This is my review for the final entry in the current Apes trilogy, War for the Planet of the Apes. You can also read my reviews for Rise and Dawn, the first two entries, below.
I compared Rise to Batman Begins. I compared Dawn to the Dark Knight. And this trend continues, not only because I chose to use that comparison, but because the Caesar trilogy mirrors The Dark Knight trilogy in many ways. War is very much akin to The Dark Knight Rises in tone, atmosphere, and ranking in their respective trilogies.
The second entries in both trilogies stand as their crowning achievements. But the closing chapters are both a very close second. Just as The Dark Knight Rises was only slightly behind The Dark Knight in my opinion, so War is only slightly behind Dawn. Both films feature a hero who is all but broken, and who will do whatever he must to save those he is trying to protect. There are even visual similarities, with the snow-swept streets of Gotham replaced by the snow-swept mountains of War.

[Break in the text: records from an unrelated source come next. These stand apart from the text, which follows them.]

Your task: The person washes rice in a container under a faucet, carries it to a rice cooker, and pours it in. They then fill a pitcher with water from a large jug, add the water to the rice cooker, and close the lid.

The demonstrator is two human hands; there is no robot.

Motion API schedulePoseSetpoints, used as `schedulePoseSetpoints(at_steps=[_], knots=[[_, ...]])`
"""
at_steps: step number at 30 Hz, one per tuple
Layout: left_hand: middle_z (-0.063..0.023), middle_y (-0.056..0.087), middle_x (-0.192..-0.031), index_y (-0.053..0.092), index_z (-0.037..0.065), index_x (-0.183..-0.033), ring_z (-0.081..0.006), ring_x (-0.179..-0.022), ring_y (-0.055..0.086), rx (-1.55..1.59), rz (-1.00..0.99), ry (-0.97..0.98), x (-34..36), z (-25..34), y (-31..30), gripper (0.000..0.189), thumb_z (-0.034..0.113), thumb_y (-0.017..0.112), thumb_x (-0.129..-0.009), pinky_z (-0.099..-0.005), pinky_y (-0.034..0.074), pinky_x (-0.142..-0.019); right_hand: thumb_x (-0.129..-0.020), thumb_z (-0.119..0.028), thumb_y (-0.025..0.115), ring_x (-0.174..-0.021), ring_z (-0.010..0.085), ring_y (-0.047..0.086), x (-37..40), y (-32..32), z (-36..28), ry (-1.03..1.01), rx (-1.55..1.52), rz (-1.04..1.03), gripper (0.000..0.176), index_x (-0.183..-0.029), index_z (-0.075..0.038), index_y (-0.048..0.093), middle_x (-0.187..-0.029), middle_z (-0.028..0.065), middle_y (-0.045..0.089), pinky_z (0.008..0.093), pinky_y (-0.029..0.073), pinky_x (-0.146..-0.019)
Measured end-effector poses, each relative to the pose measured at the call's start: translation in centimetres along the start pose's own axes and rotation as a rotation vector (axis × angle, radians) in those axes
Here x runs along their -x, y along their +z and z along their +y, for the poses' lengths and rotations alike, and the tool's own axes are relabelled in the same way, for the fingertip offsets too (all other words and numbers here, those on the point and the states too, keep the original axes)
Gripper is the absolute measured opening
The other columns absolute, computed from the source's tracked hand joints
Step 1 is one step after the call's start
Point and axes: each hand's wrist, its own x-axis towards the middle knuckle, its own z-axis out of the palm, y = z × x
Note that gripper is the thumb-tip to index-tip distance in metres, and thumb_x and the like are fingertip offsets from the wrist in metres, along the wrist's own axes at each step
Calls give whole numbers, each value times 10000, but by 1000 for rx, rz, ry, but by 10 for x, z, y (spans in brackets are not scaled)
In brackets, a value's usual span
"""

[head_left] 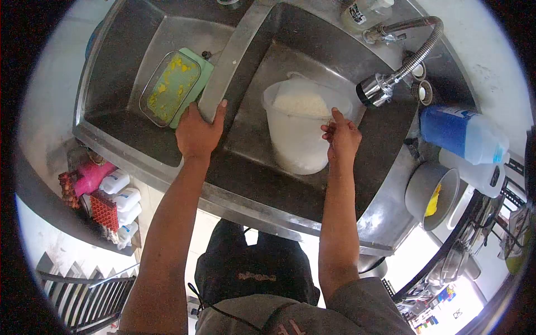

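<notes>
One translucent bucket (296,142) of pale grains (301,103) stands in a sink basin (254,131), apparently being steadied, the right hand (341,137) bunching its fingers at the rim, clamping unclear, the left hand (199,134) straddling the divider (226,72), thumb and fingers apart; lifting would call for a firmer hold.

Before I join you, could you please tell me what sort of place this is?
Probably the washing-up area of a working kitchen: there is a two-basin stainless steel sink, a chrome tap on a flexible metal hose, and a translucent plastic bucket holding what looks like white rice.
</notes>
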Motion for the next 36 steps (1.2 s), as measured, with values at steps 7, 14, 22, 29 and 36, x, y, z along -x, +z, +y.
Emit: schedulePoseSetpoints(at_steps=[7,14,22,29,36], knots=[[-254,664,-911,612,-49,-995,-421,-882,678,-31,48,30,-1,-4,6,746,687,585,-873,-509,555,-739,-875,-211,761,-549,208,669,3,0,-2,1,12,9,285,-802,-16,566,-686,100,621,289,479,-425],[-253,668,-921,618,-50,-1009,-418,-880,676,-37,-25,-9,-1,0,1,743,680,587,-874,-507,557,-750,-869,-221,770,-542,210,664,0,-2,1,-9,-1,-2,299,-795,-22,559,-681,101,616,296,474,-412],[-245,668,-883,617,-46,-990,-415,-862,683,-14,-28,-20,-1,4,-4,718,662,603,-873,-507,556,-747,-865,-211,769,-525,203,647,0,0,0,2,10,30,283,-809,-24,563,-683,99,613,293,472,-419],[-243,668,-884,619,-41,-996,-415,-854,683,-17,23,14,-1,2,-2,710,658,609,-872,-499,559,-730,-868,-205,766,-520,195,640,4,3,-5,1,16,38,282,-805,-27,557,-673,87,598,295,471,-419],[-295,682,-1031,601,-67,-1220,-450,-976,675,-13,-89,-65,-1,5,-7,867,725,540,-873,-514,530,-874,-861,-199,777,-511,192,635,0,4,-1,-5,0,40,291,-790,-34,547,-677,89,600,295,467,-409]])
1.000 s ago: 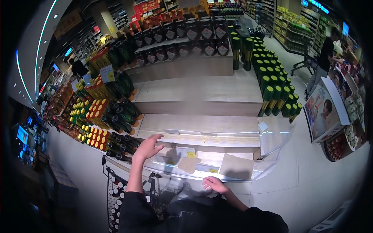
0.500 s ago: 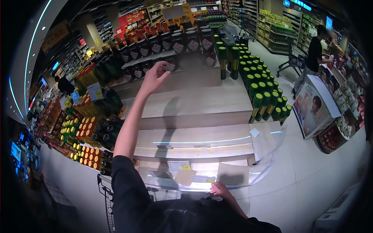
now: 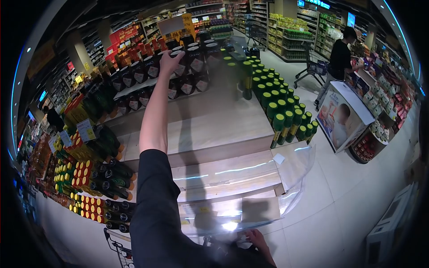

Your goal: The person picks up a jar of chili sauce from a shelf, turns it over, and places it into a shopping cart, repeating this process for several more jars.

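Observation:
Outstretched over the stepped shelf, my left hand [image 3: 170,63] has its fingers curled around the top of a dark jar [image 3: 179,69] in the upper row. This jar bears a diamond-shaped label, like its neighbours. More dark jars [image 3: 201,83] stand on the step just below. Low at the front, my right hand [image 3: 256,238] is closed near the clear curved guard [image 3: 292,203] of the display. Whatever its fingers hold is too dim to make out.
Green bottles with yellow caps [image 3: 278,119] stand in rows at the right. Red- and yellow-capped bottles [image 3: 82,172] fill the left side. A shopping cart [image 3: 117,245] is at lower left. A person in black [image 3: 342,58] stands beside another cart [image 3: 311,67] near a promotion counter [image 3: 344,117].
My left hand has reached farther forward and closed over an upper-row jar. My right hand has shifted slightly lower in view. The view has turned, moving the display leftward.

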Motion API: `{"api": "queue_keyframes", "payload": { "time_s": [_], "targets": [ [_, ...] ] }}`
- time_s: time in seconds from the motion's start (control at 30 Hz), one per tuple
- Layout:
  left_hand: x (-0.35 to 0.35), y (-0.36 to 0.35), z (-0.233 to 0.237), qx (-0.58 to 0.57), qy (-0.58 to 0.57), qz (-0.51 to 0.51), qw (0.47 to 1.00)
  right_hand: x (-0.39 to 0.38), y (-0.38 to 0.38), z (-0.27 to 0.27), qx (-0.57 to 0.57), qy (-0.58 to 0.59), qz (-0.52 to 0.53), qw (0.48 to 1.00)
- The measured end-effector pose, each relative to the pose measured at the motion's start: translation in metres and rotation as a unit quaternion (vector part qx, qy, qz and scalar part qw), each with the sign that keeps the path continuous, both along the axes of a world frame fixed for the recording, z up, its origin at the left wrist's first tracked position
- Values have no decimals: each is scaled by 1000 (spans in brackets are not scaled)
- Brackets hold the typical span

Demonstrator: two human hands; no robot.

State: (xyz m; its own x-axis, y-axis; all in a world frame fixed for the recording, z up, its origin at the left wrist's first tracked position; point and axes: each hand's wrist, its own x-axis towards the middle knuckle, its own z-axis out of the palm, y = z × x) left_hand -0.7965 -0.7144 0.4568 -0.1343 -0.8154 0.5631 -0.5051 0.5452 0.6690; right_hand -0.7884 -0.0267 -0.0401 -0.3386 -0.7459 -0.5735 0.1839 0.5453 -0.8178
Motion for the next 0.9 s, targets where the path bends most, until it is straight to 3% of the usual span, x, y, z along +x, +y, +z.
{"api": "queue_keyframes", "payload": {
  "time_s": [0.13,0.17,0.33,0.4,0.43,0.53,0.57,0.6,0.7,0.8,0.9],
  "targets": [
    [-6,-9,0,90,-1,-4,996,7,3,13,0,-35,-74,997],
    [-6,-30,-7,62,-25,4,998,6,4,13,8,-20,-72,997],
    [3,10,6,73,-11,-17,997,-2,4,0,14,14,-70,997],
    [9,19,7,22,40,-4,999,-4,10,-16,-2,82,-25,996],
    [16,41,21,62,40,0,997,-4,12,-11,-1,78,-21,997],
    [34,41,37,4,46,-4,999,-14,-7,7,-7,40,-15,999],
    [42,51,43,49,63,-56,995,-17,-17,9,-35,-12,-13,999],
    [48,50,45,9,46,-25,999,-21,-28,17,-63,-64,-11,996],
    [71,115,63,155,72,-185,968,-36,-83,91,-122,-126,48,983],
    [75,177,54,189,97,-211,954,-44,-133,161,-231,-112,99,961],
    [75,217,29,214,87,-215,949,-45,-179,231,-262,-143,107,948]
  ]
}}
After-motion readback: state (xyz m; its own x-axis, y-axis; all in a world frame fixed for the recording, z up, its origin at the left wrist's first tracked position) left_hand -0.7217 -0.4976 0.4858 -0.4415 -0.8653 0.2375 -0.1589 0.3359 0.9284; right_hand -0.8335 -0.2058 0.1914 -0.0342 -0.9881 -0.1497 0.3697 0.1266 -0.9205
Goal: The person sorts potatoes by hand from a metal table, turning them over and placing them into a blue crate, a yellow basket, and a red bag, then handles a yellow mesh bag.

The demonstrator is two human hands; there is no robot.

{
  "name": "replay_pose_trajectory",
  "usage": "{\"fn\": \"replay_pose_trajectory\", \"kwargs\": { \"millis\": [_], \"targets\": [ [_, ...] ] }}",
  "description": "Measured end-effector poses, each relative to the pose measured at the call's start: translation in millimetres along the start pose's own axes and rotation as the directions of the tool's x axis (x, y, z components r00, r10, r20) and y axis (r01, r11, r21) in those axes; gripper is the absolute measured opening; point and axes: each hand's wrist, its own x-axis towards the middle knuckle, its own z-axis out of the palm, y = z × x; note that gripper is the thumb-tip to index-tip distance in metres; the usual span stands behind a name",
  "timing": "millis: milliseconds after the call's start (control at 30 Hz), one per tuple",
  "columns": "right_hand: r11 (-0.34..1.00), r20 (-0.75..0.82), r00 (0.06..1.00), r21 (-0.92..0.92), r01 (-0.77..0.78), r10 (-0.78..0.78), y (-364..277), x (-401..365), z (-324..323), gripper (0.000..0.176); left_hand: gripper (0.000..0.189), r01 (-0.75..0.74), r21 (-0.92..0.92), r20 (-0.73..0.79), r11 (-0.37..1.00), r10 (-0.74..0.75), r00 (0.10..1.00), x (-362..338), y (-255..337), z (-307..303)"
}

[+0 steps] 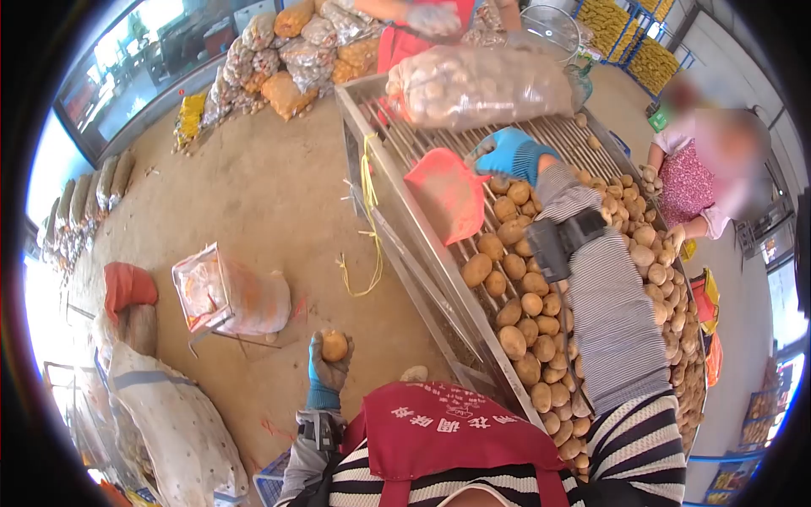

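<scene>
My left hand (333, 359), in a grey and blue glove, is closed around a single potato (334, 346), held out over the floor left of the sorting table. My right hand (514, 157), in a blue glove, reaches across the slatted metal table (380, 139). Its fingers are curled at the edge of a red plastic scoop (448, 198), apparently round its handle, which the glove hides. The scoop rests on the slats. Many loose potatoes (530, 325) lie under and beside my right forearm.
A full clear bag of potatoes (486, 84) lies across the table's far end, near a co-worker's gloved hand (433, 19). Another person (697, 173) handles potatoes at the right side. A framed sack (232, 291) and a large white sack (169, 414) sit on the left floor.
</scene>
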Motion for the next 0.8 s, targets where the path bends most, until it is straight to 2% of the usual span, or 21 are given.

But perhaps the biggest inspiration for War is Apocalypse Now, an homage that director Matt Reeves makes no attempt to keep secret. Scrawled across the ruins in this film is graffiti spelling out "Ape-pocalypse Now", and the DNA of Kubrick's haunting war epic is all over the conclusion to Caesar's trilogy. Woody Harrelson's performance as The Colonel strongly channels Marlon Brando's from AN, and they both serve as the forceful figure at the heart of human darkness.
War is aptly named, as the conflict between humans and apes is reaching a crescendo. Caesar has been trying desperately to find a permanent home for his group of apes. The humans, led by the Colonel, have no intention of living and letting live, and strike deeper into the heart of Caesar's family than ever before, which spurs him into a furious quest to remove the human threat once and for all.
Along the way, the situation escalates, just as the action ramps up in The Dark Knight Rises, eventually engulfing not only the key figures, but the entire group of apes and humans alike, until a battle of epic proportions is imminent. It will take every single ape to figure out a way through this conflict, and there is no guarantee that anyone will make it out alive.
Andy Serkis gives a powerful and triumphant final turn as Caesar, and Woody Harrelson matches him stride for stride. This entire trilogy is very much the story of Caesar, and in each film he comes into contact with a singular human figure that irrevocably changes him. In War, we see him in the strength of his leadership, but also in the brokenness of his defeat, and in his darkest moment, on the verge of becoming the very thing that haunts him: Koba, one of his closest allies and greatest foes.
This film is an epic in every sense of the word. This entire series performs a balancing act between small character moments and gigantic action, and War is no exception. It brings the trilogy to a thundering and satisfying close, with enough room left over for there to be potentially more films after. And as well as this series has performed commercially, I wouldn't be surprised if there are.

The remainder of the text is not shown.